Il arrive qu’un livre disparaisse un moment des bibliothèques, au nom d’un turn-over implacable, imposant des titres neufs. Et voilà qu'à la faveur des événements, les classiques traitant des pandémies, comme « La peste », ou « le hussard sur le toit », reviennent dans la vitrine. Ce qui fait la force de ces chefs d'oeuvre, c'est qu'ils peuvent être lus à plusieurs niveaux de compréhension. Outre les aspects cliniques d'une épidémie qu'ils traitent avec talent, ce sont des métaphores sur la résilence.
Albert Camus et Jean Giono, ne se sont attardés sur le malheur du monde, que pour mettre en exergue les qualités d’adaptation, d’invention, de résistance et d’entraide. Le malheur révèle les hommes à eux mêmes, et leur valeur aux autres.
Faute de protagonistes « Le mur invisible » ne traite pas cette systémie de groupe, mais s’attache à celui des ressources propres d’un individu, se retrouvant seul au monde, après un désastre. Daniel Defoe, a traité du même sujet, dans son « Robinson Crusoe ». Mais les deux œuvres divergent.
L’héroïne de Marlen Haushoffer, est loin de cet état d’esprit. Nul « Vendredi » à dominer, à faire travailler sous ses ordres. Elle n’est pas ethnocentrée, et serait fâchée qu’on la sépare des animaux, ses amis. Le fait qu’elle soit femme met sans doute son champ émotionnel davantage au diapason du vivant.
Les seules choses communes aux deux œuvres, c’est que les deux naufragés, qu’ils soient cloîtrés dans un alpage des alpes, ou sur île lointaine, gardent le désir de vivre, s’initient à l’économie de survie, et comptent les jours, voulant ne pas perdre leurs derniers repères temporels !
Un bon livre ne donne pas de traitement pharmaceutique, ni de vaccin, mais soulage, en mettant en perspective des expériences singulières qui modifient notre regard. L’auteur peut être ainsi un shaman, qui met en relations les hommes, en recherche de sens, d’humanité, et d’entraide.
Que le livre soit déjà ancien, ne signifie pas qu’il soit daté. Il peut même être, comme celui-ci, furieusement moderne ! Notre histoire n’est qu’un écho de ce que d’autres ont vécu avant nous, et souvent de façon encore plus cruelle.
A l'heure du covid, nous voilà plongés dans une expérience de confinement inédite, cassant les schémas de développement et de certitudes, et révélant notre dépendance à cette terre endommagée.
Derrière ce mur invisible et transparent, elle aperçoit quelques formes immobiles, comme extraits du conte de la belle au bois dormant. Mais le mur la protège des odeurs de putréfaction. Ont-ils lâché des gaz mortels ?...Elle voit une vieille femme effondrée sur un banc, près de la maison. Un chien près d’elle, semblant dormir aussi. Le catastrophe l’a-t-elle mise vraiment du bon coté du mur ?

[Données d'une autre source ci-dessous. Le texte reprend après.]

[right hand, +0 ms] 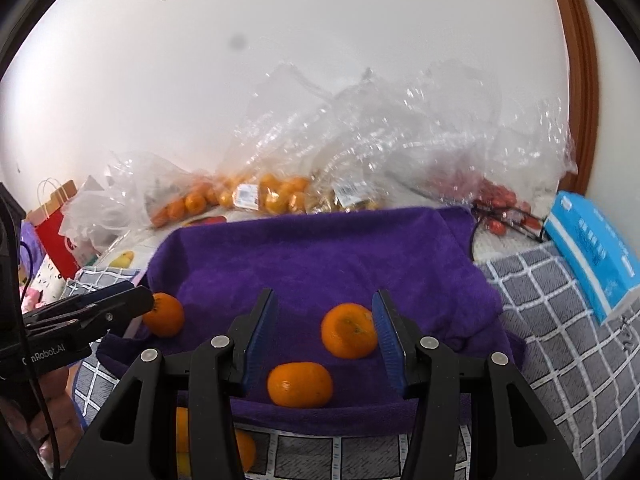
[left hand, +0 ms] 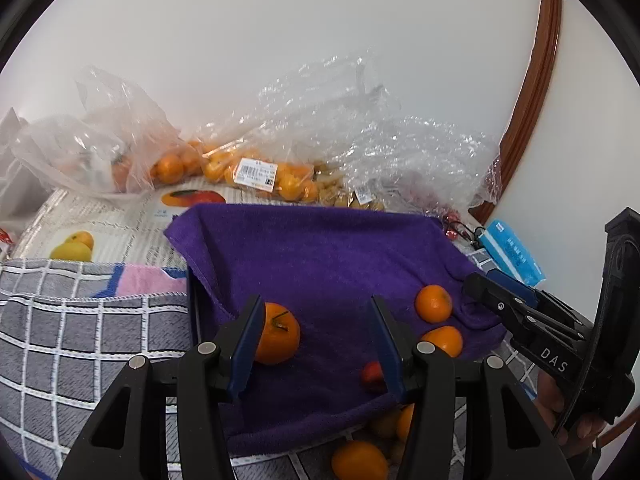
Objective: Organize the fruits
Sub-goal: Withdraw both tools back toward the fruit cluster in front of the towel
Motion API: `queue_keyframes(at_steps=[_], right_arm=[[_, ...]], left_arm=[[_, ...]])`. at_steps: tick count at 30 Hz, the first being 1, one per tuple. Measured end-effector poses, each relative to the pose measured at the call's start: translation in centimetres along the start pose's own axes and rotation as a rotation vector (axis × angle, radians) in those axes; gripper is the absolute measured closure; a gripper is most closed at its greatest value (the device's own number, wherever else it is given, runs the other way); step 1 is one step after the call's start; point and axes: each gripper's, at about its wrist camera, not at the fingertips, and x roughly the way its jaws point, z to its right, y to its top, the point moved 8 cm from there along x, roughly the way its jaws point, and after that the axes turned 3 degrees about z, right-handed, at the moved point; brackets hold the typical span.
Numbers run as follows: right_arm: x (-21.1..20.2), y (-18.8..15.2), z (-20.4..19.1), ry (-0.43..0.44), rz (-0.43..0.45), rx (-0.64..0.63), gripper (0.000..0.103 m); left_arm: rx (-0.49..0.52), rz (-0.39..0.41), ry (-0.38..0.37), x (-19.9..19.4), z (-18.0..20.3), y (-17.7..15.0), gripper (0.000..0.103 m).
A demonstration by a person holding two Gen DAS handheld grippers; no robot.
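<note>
I am mid-sort: my left tongs (left hand: 316, 336) stand open beside a round stemmed orange mandarin (left hand: 277, 338) on the purple towel (left hand: 320, 256), my right tongs (right hand: 325, 336) open around another mandarin (right hand: 349, 336), needing closure next.

blue box (right hand: 592, 252) lying at the right on the grey checked cloth (right hand: 552, 320) | red paper bag (right hand: 56, 220) far left | white wall (right hand: 320, 60) behind | brown door frame (right hand: 580, 80) right

Orange mandarins (right hand: 349, 330) on a purple towel (right hand: 320, 256), over grey white-checked cloth (right hand: 560, 320)
</note>
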Motion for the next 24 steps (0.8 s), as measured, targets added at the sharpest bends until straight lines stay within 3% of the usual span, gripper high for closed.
queue_keyframes(at_steps=[8,17,24], right_arm=[[-3.7,-0.2,-1.9,0.013,-0.010,0.001,0.054],[-6.3,-5.9,-3.9,0.040,-0.100,-0.009,0.054],[-6.2,-8.2,-4.5,0.056,-0.151,0.018,0.054]], left_arm=[[0.011,-0.016,0.084,-3.7,-0.5,-0.3,0.053],[-0.047,-0.111,0.152,-6.1,-4.3,-6.0,0.053],[-0.006,-0.159,0.176,-6.2,-5.6,-9.2,0.053]])
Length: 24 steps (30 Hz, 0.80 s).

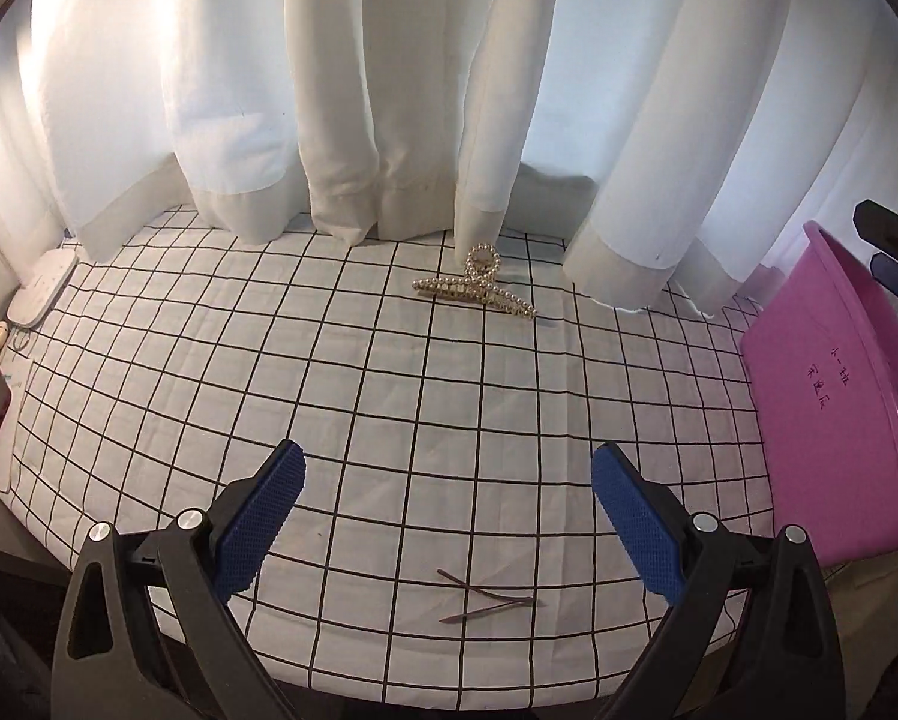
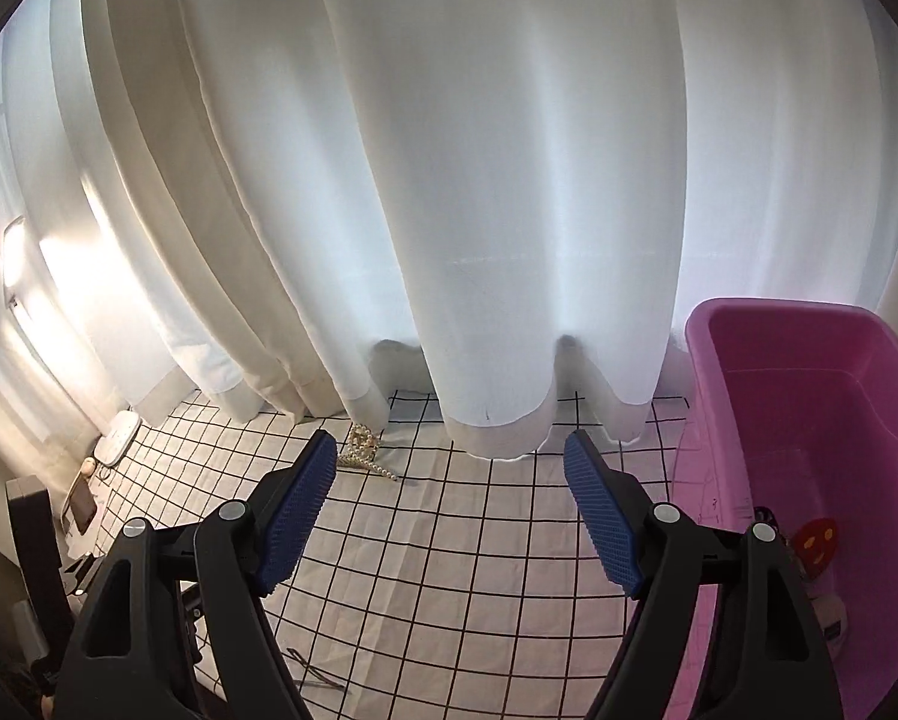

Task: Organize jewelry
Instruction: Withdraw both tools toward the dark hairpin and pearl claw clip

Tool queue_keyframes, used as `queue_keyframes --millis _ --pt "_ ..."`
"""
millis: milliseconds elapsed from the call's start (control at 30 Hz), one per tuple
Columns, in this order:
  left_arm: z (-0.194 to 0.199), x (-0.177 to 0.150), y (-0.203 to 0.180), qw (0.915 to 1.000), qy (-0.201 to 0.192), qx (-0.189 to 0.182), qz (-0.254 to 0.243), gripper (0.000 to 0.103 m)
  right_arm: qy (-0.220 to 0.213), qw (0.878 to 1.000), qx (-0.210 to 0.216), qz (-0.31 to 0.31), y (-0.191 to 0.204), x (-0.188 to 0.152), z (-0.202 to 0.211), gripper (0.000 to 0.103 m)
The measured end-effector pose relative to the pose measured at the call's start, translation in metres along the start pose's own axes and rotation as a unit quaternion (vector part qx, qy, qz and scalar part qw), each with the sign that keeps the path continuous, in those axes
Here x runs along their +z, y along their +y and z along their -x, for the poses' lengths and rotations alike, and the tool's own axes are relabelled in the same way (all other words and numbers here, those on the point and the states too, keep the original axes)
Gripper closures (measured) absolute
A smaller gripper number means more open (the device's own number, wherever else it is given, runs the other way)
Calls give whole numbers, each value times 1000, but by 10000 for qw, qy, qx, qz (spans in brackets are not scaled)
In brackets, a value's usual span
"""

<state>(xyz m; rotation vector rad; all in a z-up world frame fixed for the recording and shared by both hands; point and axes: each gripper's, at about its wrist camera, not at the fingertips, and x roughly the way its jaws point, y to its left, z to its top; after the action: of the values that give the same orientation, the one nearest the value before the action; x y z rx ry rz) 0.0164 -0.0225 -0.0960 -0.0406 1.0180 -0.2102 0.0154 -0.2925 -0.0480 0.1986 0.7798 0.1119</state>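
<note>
Both the left gripper (image 1: pixel 449 501) and right gripper (image 2: pixel 449 498) are hanging open, empty; hairpins (image 1: pixel 487 594) are lying at 6 o'clock from the pearl hair claw (image 1: pixel 478 288), pink tub (image 1: pixel 832 420) at 3 o'clock.

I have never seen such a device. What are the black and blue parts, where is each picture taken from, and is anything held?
A person holds a two-finger gripper in each hand; each carries a camera looking along its blue fingers. One picture is from the left gripper, the other from the right gripper. Both are open and hold nothing. On the checked cloth lie a pearl hair claw near the curtain and thin hairpins. A pink tub stands at the right.
</note>
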Motion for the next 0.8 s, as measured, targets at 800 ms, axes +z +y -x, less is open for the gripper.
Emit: queue_keyframes --millis 800 --pt "-68 -89 -3 9953 679 463 503 9 1560 9710 857 1595 74 -42 -274 28"
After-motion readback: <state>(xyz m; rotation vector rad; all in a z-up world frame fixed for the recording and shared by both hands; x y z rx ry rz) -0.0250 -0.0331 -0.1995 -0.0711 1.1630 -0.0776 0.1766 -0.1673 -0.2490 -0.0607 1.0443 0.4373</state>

« Si c’était ça la mort, elle avait été très rapide et douce, presque tendre. J’aurais peut-être mieux fait d’aller au village avec Louise et Hugo. »
En tout cas, s’il y a un vainqueur, il tarde à se signaler. Sa radio n’émet plus que des parasites, d’une station à l’autre. Tout est brouillé ! Nous ne saurons jamais quelle a été la cause de ce grand bug sur lequel il est inutile de s’étendre et de se morfondre.... Quand elle réalise, bien longtemps après, qu'aucun avion, ne serait-ce celui des "vainqueurs" n'a traversé le ciel, contrairement aux nuages, qui se moquent du mur, elle comprend ce que cela signifie pour elle.
Le choix qu’a fait l’auteur de placer ce récit glaçant dans un décor proche du sublime, avec une nature magnifiée, rend curieusement encore plus prégnant, par cette dichotomie, le sentiment d’angoisse, lié à la transformation du regard.
« Pour la première fois, je ne trouvais pas la gorge belle et romantique, mais seulement humide et sombre…. »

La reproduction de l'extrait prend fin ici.